*** Block opens ***

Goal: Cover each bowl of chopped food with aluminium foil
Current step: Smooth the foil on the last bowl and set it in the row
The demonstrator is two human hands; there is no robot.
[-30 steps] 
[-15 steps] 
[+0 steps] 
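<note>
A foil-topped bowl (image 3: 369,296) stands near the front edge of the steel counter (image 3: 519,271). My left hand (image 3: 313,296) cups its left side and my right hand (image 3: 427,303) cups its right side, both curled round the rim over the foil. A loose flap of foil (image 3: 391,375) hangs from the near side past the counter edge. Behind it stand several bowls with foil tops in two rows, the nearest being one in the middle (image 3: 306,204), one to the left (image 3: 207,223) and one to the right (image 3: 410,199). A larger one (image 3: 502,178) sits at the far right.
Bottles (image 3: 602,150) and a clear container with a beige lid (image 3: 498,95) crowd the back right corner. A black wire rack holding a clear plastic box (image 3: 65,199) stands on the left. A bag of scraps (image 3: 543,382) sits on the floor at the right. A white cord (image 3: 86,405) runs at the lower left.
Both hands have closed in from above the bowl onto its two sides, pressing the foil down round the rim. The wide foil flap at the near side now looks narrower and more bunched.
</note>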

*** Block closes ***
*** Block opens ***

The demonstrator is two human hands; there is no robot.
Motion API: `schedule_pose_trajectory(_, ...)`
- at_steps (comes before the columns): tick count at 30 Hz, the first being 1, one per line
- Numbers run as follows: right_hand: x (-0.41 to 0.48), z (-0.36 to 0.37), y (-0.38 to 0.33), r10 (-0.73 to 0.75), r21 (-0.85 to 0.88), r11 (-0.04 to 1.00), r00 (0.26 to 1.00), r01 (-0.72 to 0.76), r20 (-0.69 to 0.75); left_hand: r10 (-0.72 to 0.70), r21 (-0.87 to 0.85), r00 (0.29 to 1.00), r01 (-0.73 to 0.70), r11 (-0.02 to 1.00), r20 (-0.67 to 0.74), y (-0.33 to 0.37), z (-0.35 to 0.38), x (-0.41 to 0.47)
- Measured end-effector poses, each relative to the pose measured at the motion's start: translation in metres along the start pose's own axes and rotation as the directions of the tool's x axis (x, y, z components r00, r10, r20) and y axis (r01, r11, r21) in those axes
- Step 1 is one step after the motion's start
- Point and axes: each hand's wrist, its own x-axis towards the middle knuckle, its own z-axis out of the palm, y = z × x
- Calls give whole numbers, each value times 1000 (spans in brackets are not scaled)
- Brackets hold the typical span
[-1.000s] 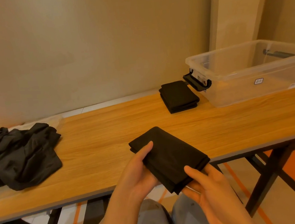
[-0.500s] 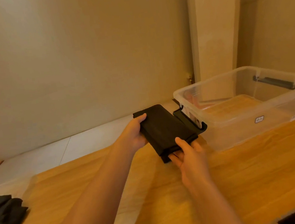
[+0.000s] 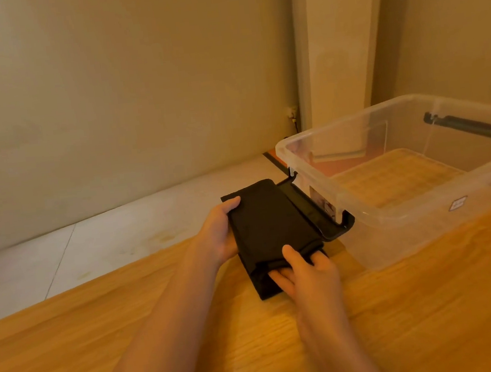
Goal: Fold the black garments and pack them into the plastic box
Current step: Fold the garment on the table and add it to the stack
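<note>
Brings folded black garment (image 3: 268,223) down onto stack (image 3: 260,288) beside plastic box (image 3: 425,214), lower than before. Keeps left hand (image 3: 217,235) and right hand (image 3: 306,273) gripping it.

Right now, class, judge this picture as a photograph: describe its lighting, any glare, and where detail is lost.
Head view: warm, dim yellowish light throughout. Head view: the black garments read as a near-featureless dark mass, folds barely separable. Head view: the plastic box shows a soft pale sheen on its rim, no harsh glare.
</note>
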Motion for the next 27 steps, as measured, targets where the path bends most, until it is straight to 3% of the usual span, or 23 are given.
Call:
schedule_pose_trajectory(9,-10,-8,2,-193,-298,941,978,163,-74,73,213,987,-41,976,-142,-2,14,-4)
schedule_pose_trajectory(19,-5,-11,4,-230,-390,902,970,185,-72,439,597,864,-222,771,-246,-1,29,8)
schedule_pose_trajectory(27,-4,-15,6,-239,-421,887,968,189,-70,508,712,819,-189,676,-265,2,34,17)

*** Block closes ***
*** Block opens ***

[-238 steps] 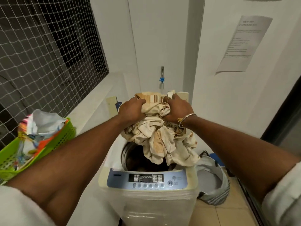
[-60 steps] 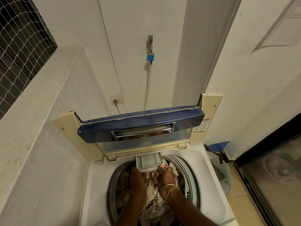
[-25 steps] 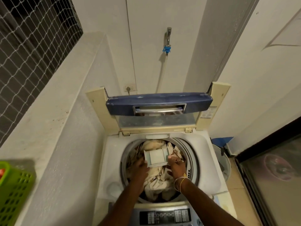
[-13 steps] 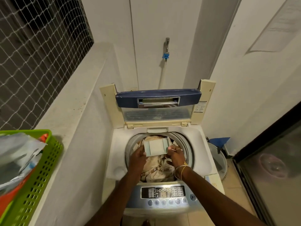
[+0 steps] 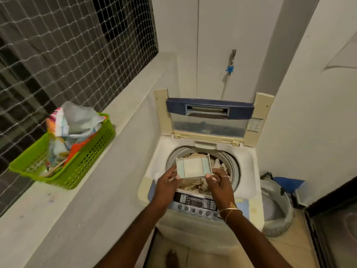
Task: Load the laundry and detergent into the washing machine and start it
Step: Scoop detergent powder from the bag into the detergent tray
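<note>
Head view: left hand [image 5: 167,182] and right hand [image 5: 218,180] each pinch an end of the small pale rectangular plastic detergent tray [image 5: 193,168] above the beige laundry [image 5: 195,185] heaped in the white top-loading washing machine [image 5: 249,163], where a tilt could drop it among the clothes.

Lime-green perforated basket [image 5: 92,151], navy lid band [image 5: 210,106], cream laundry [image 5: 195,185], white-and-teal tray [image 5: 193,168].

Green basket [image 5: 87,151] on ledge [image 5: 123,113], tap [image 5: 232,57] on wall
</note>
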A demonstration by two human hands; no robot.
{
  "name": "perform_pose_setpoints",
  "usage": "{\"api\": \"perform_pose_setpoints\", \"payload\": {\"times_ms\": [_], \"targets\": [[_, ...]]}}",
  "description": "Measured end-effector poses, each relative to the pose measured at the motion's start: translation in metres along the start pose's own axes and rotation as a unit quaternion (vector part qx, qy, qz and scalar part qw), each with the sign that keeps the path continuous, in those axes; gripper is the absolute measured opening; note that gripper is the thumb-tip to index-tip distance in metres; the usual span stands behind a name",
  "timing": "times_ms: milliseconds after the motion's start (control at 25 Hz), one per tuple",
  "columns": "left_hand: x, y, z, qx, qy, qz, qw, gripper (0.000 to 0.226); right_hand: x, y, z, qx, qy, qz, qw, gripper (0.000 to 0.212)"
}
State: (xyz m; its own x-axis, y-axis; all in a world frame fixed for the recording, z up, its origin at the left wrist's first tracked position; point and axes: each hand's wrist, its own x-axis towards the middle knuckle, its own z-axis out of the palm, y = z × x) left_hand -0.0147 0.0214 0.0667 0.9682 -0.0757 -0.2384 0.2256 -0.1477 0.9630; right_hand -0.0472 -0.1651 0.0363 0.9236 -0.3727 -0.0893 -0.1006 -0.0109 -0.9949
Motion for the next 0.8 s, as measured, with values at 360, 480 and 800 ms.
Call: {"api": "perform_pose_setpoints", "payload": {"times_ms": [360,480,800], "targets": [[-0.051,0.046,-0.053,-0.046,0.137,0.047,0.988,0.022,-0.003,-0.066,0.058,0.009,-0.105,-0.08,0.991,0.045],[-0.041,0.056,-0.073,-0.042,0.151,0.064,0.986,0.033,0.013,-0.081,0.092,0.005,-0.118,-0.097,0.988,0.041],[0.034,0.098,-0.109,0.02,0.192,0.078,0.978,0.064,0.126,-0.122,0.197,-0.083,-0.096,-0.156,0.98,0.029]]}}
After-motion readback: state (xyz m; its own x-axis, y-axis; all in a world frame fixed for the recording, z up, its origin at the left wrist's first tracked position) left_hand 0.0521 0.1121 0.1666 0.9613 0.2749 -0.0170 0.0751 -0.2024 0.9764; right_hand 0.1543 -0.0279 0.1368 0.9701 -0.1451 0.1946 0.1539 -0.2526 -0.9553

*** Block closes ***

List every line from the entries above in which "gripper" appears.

### Exercise solution
  "description": "Measured end-effector poses, each relative to the pose measured at the motion's start: translation in metres along the start pose's own axes and rotation as a unit quaternion (vector part qx, qy, qz and scalar part qw), each with the sign that keeps the path continuous, in those axes; gripper is the absolute measured opening; note that gripper is the thumb-tip to index-tip distance in metres; the usual span stands behind a name",
  "columns": "left_hand: x, y, z, qx, qy, qz, qw, gripper (0.000 to 0.226); right_hand: x, y, z, qx, qy, qz, qw, gripper (0.000 to 0.212)"

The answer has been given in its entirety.